Taking readers into women’s homes, neighborhoods, and workplaces, Collins shows that mothers’ desires and expectations depend heavily on context. In Sweden—renowned for its gender-equal policies—mothers assume they will receive support from their partners, employers, and the government. In the former East Germany, with its history of mandated employment, mothers don’t feel conflicted about working, but some curtail their work hours and ambitions. Mothers in western Germany and Italy, where maternalist values are strong, are stigmatized for pursuing careers. Meanwhile, American working mothers stand apart for their guilt and worry. Policies alone, Collins discovers, cannot solve women’s struggles. Easing them will require a deeper understanding of cultural beliefs about gender equality, employment, and motherhood. With women held to unrealistic standards in all four countries, the best solutions demand that we redefine motherhood, work, and family.

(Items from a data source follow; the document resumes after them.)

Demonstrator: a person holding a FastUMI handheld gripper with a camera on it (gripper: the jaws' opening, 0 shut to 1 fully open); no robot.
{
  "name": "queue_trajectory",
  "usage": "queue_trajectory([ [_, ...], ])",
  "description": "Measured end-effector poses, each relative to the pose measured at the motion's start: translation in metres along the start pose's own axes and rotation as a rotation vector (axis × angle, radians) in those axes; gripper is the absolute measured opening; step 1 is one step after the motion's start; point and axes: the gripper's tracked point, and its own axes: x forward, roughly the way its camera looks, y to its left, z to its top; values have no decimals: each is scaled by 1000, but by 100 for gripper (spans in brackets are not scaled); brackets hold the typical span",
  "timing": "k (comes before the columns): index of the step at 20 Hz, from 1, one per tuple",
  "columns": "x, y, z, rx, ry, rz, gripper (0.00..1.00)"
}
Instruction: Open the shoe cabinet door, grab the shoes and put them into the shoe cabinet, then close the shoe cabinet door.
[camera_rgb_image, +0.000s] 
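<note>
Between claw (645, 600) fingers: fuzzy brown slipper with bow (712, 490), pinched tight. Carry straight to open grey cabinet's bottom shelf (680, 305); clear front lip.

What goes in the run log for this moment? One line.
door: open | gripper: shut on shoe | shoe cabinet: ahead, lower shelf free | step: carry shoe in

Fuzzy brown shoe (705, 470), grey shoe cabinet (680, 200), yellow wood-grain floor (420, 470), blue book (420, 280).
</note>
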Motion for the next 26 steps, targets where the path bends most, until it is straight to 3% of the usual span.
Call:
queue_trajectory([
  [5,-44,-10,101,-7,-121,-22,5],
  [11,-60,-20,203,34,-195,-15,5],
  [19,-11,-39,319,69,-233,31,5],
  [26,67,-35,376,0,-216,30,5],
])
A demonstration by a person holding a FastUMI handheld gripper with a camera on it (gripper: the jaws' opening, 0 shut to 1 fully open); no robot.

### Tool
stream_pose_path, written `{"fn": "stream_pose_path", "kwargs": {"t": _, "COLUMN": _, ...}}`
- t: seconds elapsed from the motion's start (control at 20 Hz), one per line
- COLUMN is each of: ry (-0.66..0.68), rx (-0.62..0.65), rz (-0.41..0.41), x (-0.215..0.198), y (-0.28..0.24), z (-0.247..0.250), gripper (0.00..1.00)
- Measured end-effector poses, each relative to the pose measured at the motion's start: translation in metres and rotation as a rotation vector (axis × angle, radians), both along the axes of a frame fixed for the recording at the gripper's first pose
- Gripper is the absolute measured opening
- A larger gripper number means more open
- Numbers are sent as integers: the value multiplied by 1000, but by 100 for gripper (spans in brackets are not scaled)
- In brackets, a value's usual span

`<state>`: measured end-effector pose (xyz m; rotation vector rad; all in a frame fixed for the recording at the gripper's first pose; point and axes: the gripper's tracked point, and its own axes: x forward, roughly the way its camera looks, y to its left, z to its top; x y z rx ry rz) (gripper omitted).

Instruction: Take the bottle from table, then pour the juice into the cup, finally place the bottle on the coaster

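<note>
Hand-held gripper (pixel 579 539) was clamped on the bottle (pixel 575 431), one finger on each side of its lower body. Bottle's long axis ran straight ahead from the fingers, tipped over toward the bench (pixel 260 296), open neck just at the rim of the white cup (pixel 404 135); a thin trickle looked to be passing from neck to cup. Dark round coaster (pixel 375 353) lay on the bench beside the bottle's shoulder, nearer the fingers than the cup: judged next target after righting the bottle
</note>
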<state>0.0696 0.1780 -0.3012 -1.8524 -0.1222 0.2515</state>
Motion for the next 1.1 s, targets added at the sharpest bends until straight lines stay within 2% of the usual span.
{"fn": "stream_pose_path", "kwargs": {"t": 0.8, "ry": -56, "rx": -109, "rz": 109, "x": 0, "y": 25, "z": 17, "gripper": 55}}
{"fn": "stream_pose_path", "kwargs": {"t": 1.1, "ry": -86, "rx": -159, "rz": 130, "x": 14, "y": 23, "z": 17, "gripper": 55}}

Making Motherhood Work vividly demonstrates that women need not accept their work-family conflict as inevitable.
PUBLISHERS WEEKLY
Collins, a sociology professor, draws on interviews with working mothers in four different countries in this evenhanded, discerning exploration of work-family balance. Organizing her research by country, Collins finds that balance requires a harmonious confluence of workplace accommodations, government policies, and supportive cultural attitudes. Moms in Sweden are the most serene, enjoying extensive government benefits, adaptive workplaces, and divisions of domestic labor that allow parenthood and employment to be "compatible goals." Germany varies, with mothers in Berlin enjoying public investment and support for "caring labor," while moms in the more patriarchal western area of the country generally downshift to part-time work due to the social disapproval of "raven mothers," who work when their children are young. Mothers in Italy, where unequal divisions of household work are the norm, feel extreme stress despite family support, cheap domestic labor, and patchwork government policies. In the U.S., where, Collins finds, children are regarded as a lifestyle choice and government supports are generally absent, mothers see their work-life conflicts as personal problems to resolve themselves. Collins suggests that policies must be passed in packages, rather than piecemeal for example, making sure that daycare is available for children at the age when parental leave ends to be most useful. This study, whose comparative approach illuminates how cultural norms affect policies and economic results, is intelligent, thought-provoking, and clarifying.